Remembering March 11, 2011, Poignant Memories of a Day I’ll Never Forget

By: Paul Newman

Executive Director, Market Access, COFI/Canada Wood

March 11th was a crisp spring day in Japan. Cherry blossoms were peeking out in Tokyo and it was good to be alive. I was on the last day of a week’s business in Japan, tomorrow I would be heading home.

From second left to right: Kevin Bew, Shawn Lawlor, Paul Newman, Hidehiko Fumoto, Maya Muto 

The final event was a visit to Chiba with colleagues from CW Japan to attend the annual JAS Lumber Grading Championship and I would participate in congratulating the winners.

I can remember with pinpoint clarity sitting on the train showing my mates photographs on my iPad.  At 2:46 PM Japan Standard Time, the train stopped at an elevated Skytrain-like station and everyone promptly exited leaving me in my seat, iPad in hand.   I wondered what the heck was going on? (Automated quake pre-warning.) Just as I crossed the threshold of the carriage door a tremendous noise and shaking started. It was impossible to stand. I crouched gripping desperately to one of the steel columns holding the station up. Had a train from the opposite direction come off the tracks at speed and was about to collide with the station? But the shaking went on and on.

Finally, after several minutes the shaking subsided. It was clear that the train was going nowhere. Passengers filed in an orderly fashion down the steps and into a tiled courtyard. In shock, I realized the tiles under my feet were burbling from soil liquefaction. Off in the distance fires had started in the industrial district which surrounded us. In the far distance, we could see an oil refinery or storage depot on fire.

As we collected our wits, my colleague Kevin Bews looking at his phone said a massive earthquake had just hit Japan. At that moment an aftershock of 7.4 hit.  Beside our commuter line ran a high Shinkansen (bullet train) viaduct. It swayed and shook and its overhead electrical poles twanged with an incredible electric guitar sound. We stood transfixed.

Kevin then said a 10-meter tsunami warning has just been issued. I said – “where’s the sea?”. He pointed – “right over there!”. I saw the water a few hundred yards away; the terrain around us, as far as the eye could see was pancake flat. It was time to get going!

There were no taxis or any chance of a ride. It was shoe leather time. We started to move smartly inland. The only high points were highway overpasses. It seemed like we were alone in this post-apocalyptic industrial area.  Sirens and smoke from fires laid a backdrop. We trudged and trudged, odd-looking refugees in suits lugging briefcases.   As we got further inland I continued to look nervously behind me half expecting at any moment to see a tsunami rearing up. Continual aftershocks kept our legs moving.

After a couple of hours, we reached a residential area. Occasional taxis were returning from Tokyo laden with residents fleeing the city center. We finally commandeered a taxi and asked to be taken into the city. Dusk was falling. As we drove into the outskirts of Tokyo hundreds of thousands of commuters streamed out. The trains and subways were down.

I reached the Hotel Okura near our office. The lobby was packed with people who had come for the day to business meetings and seminars. They were being handed blankets and would sleep wherever they could find a space.

Reaching my room I turned on the television. Shocking images aired of tsunami waves inundating Northern Japan. Desperate attempts were being made by Tokyo Electric to prevent the Fukushima nuclear reactor from running out of control. Earlier in the week, we had visited the Tohoku region, its low-lying areas now horrific scenes of tragedy and great heroism. It was chilling to realize that a hundred kilometers from Chiba entire communities had been washed away. (We had been saved by the Ibaraki peninsula, the eastern side of which had blunted the force of the tsunami.)

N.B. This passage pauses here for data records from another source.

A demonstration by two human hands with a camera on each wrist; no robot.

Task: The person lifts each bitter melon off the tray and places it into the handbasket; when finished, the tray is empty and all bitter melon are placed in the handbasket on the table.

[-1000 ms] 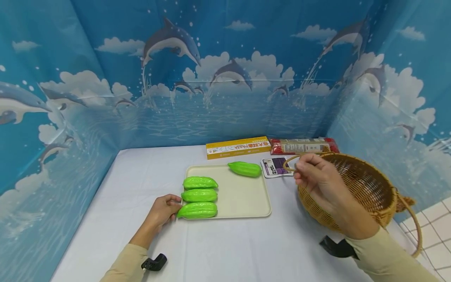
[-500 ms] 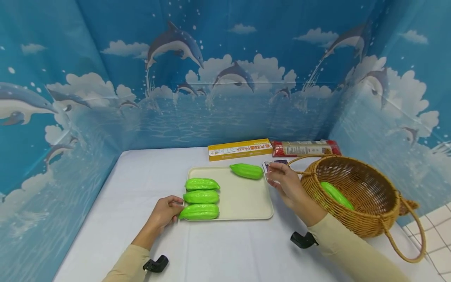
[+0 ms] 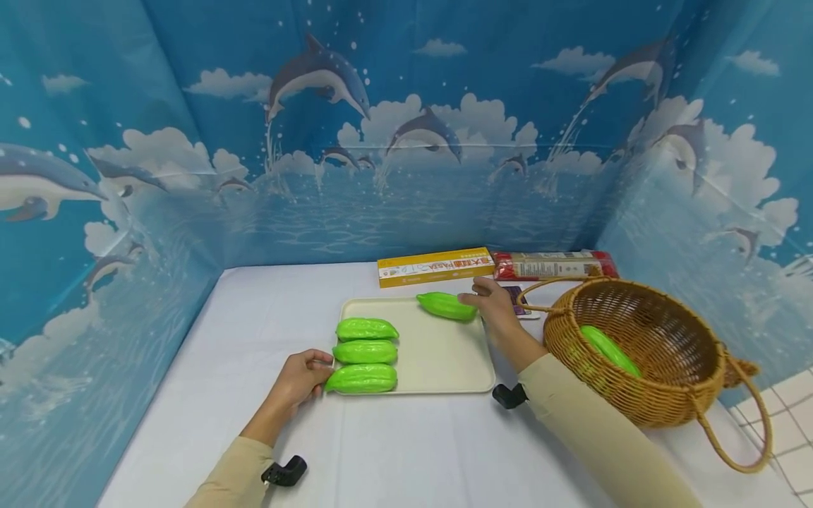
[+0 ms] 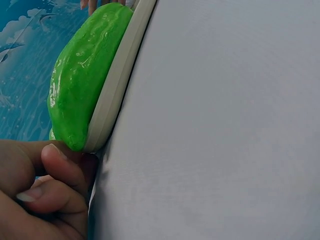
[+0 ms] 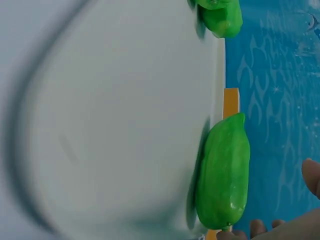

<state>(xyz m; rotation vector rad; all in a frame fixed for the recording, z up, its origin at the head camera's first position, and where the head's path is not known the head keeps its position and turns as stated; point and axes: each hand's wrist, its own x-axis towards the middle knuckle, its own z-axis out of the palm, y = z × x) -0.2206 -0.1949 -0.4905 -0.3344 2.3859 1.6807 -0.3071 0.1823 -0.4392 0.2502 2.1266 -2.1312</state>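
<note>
The green gourd [image 3: 443, 305] by my right grip [image 3: 498, 314] lies at the far right corner of the pale tray [image 3: 444, 360]. My thumb and fingers there are parted, holding nothing, close by its blunt end; whether a fingertip touches it, I can't make out. I judge it light and stiff, probably moulded plastic, with a glossy skin that could slip, so I'd take it across the thick middle rather than by the tapering tip. My left grip [image 3: 297, 381] seems to pinch the tray's left edge, beside three more gourds [image 3: 365, 351], though the contact is partly hidden. My right grip covers part of a purple packet [image 3: 527, 313], and the wall of the wicker basket [image 3: 562, 346] hides part of another gourd [image 3: 610, 351].
</note>
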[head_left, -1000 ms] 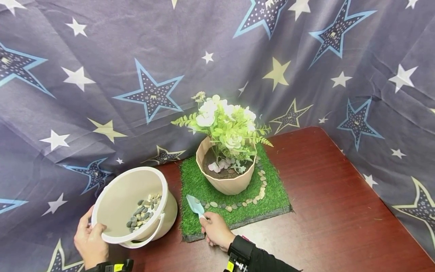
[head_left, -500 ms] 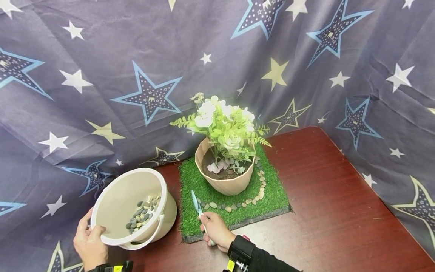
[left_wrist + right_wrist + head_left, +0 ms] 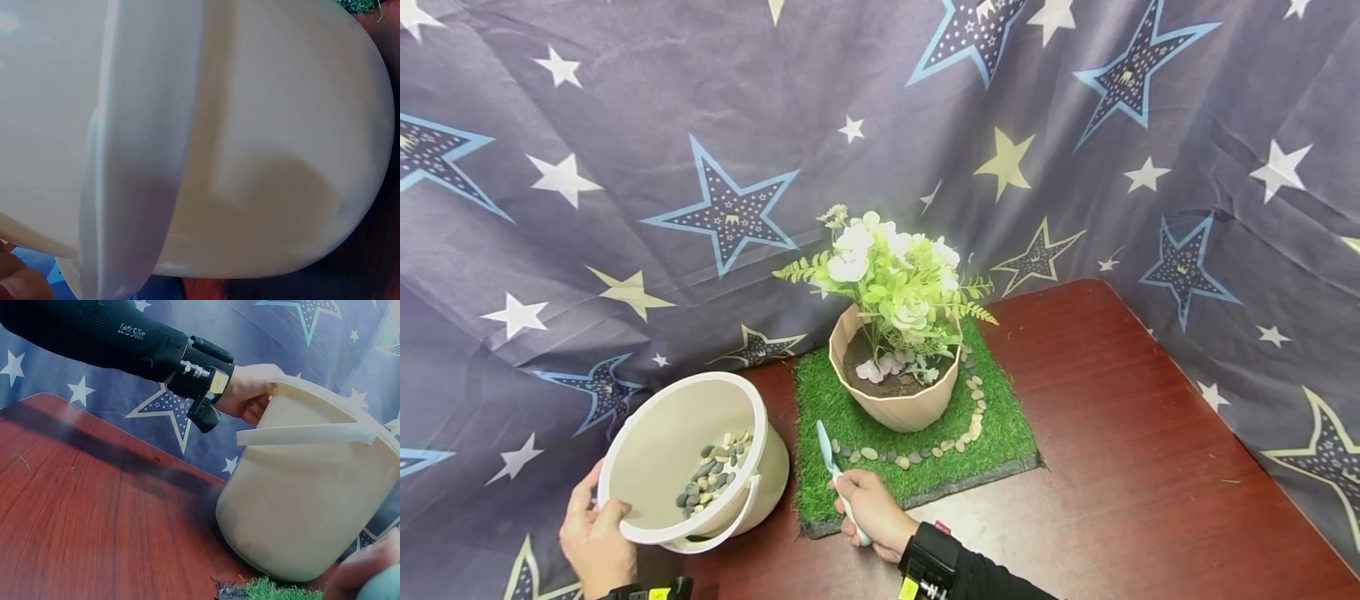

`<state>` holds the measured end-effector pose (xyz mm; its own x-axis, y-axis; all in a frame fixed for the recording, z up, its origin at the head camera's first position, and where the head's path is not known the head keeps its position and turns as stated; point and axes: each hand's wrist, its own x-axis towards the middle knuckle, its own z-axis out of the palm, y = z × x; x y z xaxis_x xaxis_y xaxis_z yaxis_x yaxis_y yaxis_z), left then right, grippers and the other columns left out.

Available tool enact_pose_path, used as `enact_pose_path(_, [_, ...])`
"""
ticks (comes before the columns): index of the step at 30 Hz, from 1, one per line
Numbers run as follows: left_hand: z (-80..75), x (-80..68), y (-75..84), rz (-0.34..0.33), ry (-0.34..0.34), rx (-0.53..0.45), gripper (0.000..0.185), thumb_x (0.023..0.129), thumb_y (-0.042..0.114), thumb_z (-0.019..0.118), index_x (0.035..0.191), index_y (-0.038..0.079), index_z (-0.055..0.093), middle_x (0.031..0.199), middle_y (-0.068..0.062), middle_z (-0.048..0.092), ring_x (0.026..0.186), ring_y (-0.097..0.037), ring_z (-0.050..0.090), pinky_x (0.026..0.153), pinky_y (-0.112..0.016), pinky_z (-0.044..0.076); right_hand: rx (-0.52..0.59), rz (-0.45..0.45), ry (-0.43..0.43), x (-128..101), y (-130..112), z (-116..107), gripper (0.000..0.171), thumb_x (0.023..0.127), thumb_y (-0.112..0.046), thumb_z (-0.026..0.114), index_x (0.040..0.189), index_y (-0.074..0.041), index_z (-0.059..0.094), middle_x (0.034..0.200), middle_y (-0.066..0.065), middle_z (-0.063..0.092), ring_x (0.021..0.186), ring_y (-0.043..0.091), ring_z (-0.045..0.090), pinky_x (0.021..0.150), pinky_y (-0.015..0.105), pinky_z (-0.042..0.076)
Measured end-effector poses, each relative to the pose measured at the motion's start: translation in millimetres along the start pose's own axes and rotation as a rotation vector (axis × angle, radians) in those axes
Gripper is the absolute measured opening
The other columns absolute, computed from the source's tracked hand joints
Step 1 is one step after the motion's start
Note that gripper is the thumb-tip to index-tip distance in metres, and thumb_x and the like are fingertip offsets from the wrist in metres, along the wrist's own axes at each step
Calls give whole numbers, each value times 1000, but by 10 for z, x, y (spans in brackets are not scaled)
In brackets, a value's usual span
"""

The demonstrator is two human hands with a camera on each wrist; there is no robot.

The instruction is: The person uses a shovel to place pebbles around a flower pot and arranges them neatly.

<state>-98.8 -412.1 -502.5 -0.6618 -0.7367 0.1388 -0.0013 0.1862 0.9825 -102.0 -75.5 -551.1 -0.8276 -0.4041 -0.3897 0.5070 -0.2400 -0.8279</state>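
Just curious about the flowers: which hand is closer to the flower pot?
The right hand, holding a small trowel on the grass mat just before the flower pot. The left hand grips the bucket farther left.

My head camera looked forward and down over the surface (image 3: pixel 1112 433). The left wrist view pressed right against the bucket (image 3: pixel 262 144); the right wrist view faced it from low, sharing that bucket (image 3: pixel 306 500).
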Motion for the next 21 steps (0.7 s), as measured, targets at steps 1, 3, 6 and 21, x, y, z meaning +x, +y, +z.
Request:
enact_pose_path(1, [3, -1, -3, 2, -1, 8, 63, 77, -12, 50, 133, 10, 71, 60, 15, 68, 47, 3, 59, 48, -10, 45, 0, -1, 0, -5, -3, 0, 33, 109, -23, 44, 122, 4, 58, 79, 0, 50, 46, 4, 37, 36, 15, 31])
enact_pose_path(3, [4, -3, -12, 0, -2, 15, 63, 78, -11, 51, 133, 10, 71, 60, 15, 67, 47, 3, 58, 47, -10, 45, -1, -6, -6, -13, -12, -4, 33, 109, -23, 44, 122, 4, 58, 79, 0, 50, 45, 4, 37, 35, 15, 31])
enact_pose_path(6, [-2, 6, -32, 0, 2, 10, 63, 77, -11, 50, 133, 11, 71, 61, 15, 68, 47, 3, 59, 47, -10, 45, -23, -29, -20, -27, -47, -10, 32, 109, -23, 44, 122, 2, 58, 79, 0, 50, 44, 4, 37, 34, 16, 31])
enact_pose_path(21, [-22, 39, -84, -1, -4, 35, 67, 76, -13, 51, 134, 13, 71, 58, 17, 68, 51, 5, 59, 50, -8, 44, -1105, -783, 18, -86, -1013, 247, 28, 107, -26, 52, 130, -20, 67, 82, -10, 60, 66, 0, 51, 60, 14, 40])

As I sit here exactly 10 years later on March 11th, 2021 another fine sunny day peers in through the window. Thoughts and recollections wash in. (Our personal CW experiences were of course trivial compared to most.)  I was extremely impressed by the capacity of Japan and its stoic population to cope with an unprecedented national catastrophe. How would Canada fare under similar circumstances?

I recalled almost unbelievable stories of survival like the small town Tohoku mayor who told us how he clambered up the radio aerial on the 4th floor of his office and hung on for dear life in snow squalls overnight while successive tsunami waves ebbed and flowed beneath him. Standing outside a damaged hospital overlooking a town’s harbour and seeing the high watermark on the hospital wall – waves had reached 80 feet high.

The state of Japan’s national infrastructure and quality of its building codes prevented an even greater disaster. Very few people were killed by the magnitude 9 quake, it was the tsunami that did the damage.

Life is precious and ephemeral. Things can change in an instant. Live life to the fullest.

Today we remember those who lost their lives on that sunny day 10 years ago.